Exercise:
When a line in the data below includes "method", count it; then give only the total.

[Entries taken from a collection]

=== Section Start ===

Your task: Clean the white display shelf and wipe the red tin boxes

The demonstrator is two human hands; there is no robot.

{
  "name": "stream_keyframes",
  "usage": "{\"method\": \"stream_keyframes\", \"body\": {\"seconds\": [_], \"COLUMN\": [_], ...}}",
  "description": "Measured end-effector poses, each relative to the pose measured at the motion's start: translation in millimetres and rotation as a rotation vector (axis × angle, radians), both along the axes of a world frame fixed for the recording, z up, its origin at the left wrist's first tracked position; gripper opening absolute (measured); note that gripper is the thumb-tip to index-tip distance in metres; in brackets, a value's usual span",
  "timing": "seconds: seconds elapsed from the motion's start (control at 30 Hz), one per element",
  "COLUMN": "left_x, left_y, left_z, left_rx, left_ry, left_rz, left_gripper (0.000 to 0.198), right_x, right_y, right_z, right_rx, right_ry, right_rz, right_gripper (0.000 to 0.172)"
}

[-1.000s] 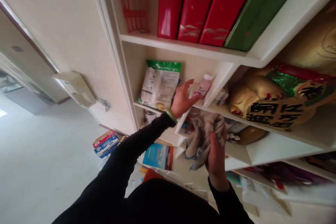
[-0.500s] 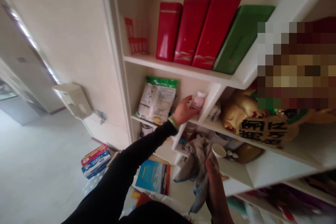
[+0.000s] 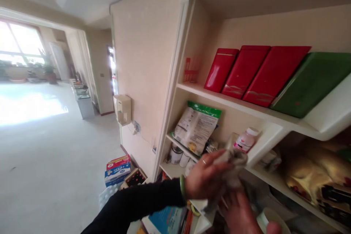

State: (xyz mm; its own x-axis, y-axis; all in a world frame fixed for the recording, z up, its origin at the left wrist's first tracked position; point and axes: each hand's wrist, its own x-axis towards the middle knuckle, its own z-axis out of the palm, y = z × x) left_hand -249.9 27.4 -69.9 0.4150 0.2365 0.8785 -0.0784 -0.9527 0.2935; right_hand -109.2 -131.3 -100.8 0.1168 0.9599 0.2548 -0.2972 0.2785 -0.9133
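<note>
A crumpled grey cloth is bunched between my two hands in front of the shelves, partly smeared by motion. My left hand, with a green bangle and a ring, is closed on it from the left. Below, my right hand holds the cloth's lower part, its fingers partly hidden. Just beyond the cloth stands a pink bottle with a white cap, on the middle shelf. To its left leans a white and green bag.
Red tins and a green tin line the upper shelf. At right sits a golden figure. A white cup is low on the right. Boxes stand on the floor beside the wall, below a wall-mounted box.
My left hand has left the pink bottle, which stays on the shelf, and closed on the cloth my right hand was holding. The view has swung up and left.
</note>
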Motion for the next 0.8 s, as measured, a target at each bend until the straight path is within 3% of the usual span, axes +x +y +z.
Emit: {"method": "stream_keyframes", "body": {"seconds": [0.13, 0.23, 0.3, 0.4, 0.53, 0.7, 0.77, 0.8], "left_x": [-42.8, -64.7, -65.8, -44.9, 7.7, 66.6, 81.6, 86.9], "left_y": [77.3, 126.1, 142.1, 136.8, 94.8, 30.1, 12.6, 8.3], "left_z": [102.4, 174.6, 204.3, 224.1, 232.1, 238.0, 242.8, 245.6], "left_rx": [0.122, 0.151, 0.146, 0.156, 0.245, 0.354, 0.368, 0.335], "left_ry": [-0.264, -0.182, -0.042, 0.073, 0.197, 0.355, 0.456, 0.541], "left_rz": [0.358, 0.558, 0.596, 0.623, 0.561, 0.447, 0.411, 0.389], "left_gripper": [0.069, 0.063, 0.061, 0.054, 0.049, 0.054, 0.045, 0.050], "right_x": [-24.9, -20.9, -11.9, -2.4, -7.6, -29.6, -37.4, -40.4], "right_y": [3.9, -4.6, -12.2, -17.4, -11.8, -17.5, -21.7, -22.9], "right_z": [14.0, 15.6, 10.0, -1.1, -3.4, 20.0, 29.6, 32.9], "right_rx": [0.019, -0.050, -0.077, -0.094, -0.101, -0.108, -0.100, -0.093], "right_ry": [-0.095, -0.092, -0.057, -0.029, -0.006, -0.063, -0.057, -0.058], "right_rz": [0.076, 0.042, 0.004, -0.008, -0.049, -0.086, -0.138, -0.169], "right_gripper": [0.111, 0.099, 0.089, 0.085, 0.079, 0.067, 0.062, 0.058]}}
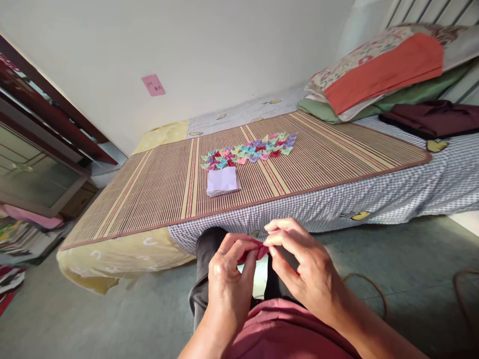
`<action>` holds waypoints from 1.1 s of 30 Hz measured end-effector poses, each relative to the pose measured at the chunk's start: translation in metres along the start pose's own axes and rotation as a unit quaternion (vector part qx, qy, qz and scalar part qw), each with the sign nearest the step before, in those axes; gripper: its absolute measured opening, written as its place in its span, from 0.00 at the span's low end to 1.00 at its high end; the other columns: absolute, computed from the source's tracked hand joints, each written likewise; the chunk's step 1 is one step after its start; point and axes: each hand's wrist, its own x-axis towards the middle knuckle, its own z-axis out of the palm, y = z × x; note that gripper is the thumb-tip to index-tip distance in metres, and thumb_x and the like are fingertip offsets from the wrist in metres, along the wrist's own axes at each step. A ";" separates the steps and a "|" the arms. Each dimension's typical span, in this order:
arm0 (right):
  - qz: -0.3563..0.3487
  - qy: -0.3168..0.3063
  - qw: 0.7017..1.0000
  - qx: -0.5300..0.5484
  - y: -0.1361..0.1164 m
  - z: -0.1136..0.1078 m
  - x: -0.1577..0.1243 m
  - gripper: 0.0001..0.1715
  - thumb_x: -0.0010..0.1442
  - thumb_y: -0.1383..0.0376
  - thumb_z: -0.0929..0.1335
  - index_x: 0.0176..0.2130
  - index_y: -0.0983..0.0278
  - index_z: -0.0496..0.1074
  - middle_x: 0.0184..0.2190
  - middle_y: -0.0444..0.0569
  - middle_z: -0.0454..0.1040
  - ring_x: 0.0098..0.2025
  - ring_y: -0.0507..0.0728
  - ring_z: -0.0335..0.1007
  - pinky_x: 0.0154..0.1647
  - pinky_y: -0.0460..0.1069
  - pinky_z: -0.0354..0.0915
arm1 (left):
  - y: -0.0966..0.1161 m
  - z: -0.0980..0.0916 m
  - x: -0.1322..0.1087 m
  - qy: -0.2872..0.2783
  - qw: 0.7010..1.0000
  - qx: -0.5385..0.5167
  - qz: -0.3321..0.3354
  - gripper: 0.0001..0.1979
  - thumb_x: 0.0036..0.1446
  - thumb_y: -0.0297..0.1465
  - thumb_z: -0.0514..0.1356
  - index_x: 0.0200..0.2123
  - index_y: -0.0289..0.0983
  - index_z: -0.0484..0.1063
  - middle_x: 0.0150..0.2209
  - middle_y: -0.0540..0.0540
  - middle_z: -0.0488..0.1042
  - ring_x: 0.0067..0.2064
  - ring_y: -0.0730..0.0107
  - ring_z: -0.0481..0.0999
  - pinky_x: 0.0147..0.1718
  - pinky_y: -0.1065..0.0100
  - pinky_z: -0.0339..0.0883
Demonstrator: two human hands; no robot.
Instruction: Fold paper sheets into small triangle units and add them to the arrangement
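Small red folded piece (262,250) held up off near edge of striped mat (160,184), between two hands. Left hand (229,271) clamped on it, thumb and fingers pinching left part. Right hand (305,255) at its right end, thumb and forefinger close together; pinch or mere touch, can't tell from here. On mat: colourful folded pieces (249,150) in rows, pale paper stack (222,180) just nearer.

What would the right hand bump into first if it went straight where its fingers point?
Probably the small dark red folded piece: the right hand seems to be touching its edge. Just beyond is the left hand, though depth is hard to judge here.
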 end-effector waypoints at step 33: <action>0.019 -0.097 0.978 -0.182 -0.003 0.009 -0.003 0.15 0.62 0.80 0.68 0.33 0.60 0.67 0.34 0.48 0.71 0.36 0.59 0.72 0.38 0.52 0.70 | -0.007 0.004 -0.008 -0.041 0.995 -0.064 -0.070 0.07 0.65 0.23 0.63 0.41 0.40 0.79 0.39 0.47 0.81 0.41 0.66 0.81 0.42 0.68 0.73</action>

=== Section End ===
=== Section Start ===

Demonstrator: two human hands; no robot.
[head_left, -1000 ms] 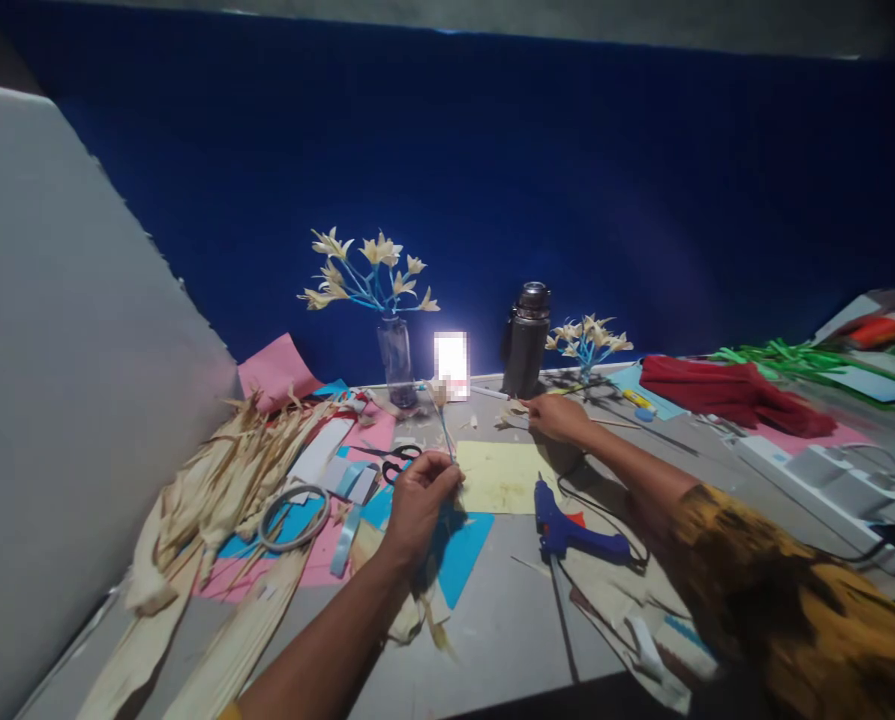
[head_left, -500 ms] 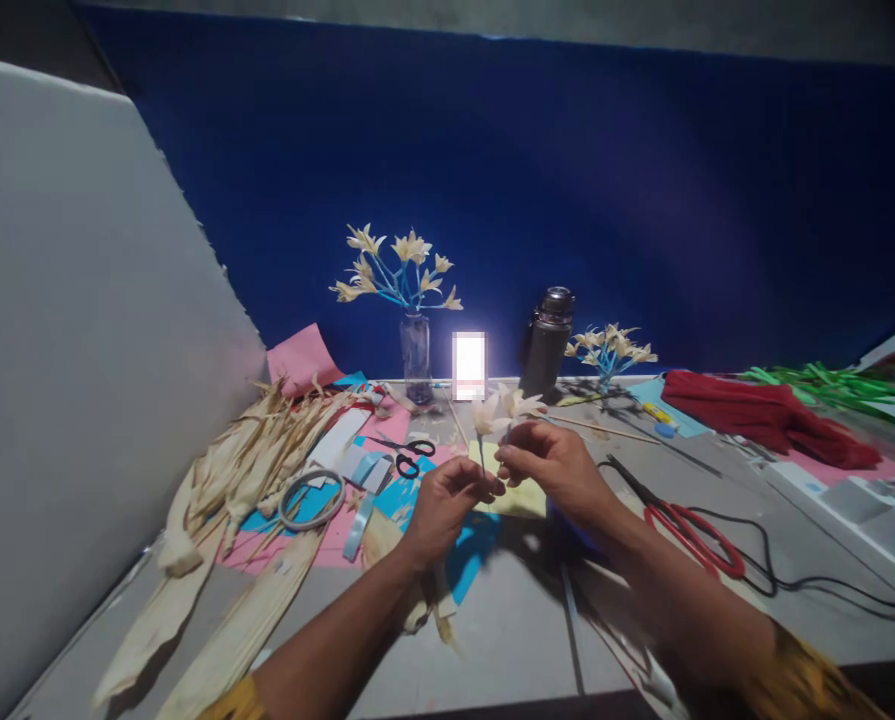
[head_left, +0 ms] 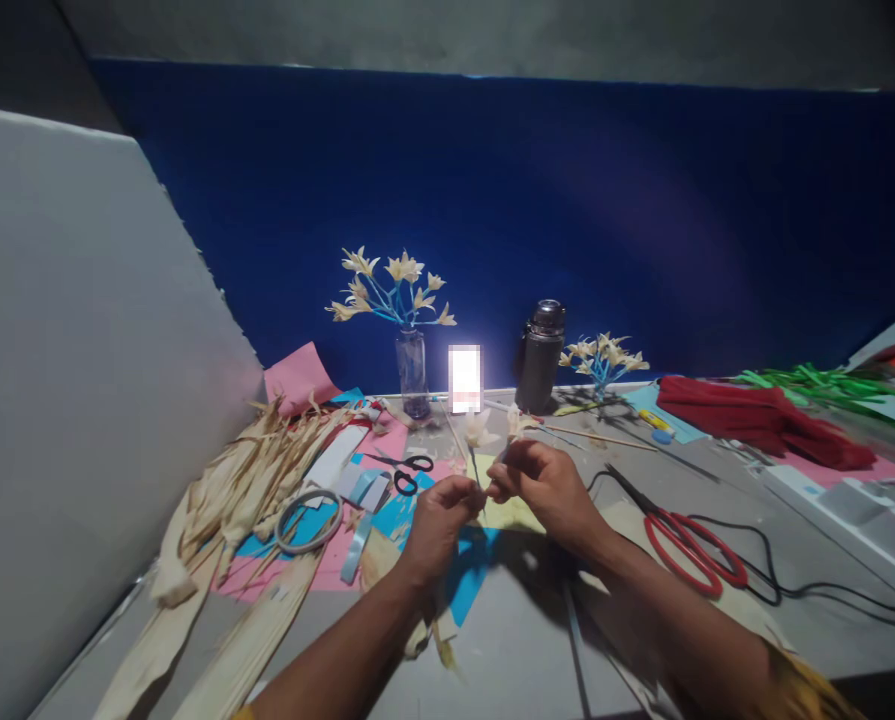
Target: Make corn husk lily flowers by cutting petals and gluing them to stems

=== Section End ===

Solution:
2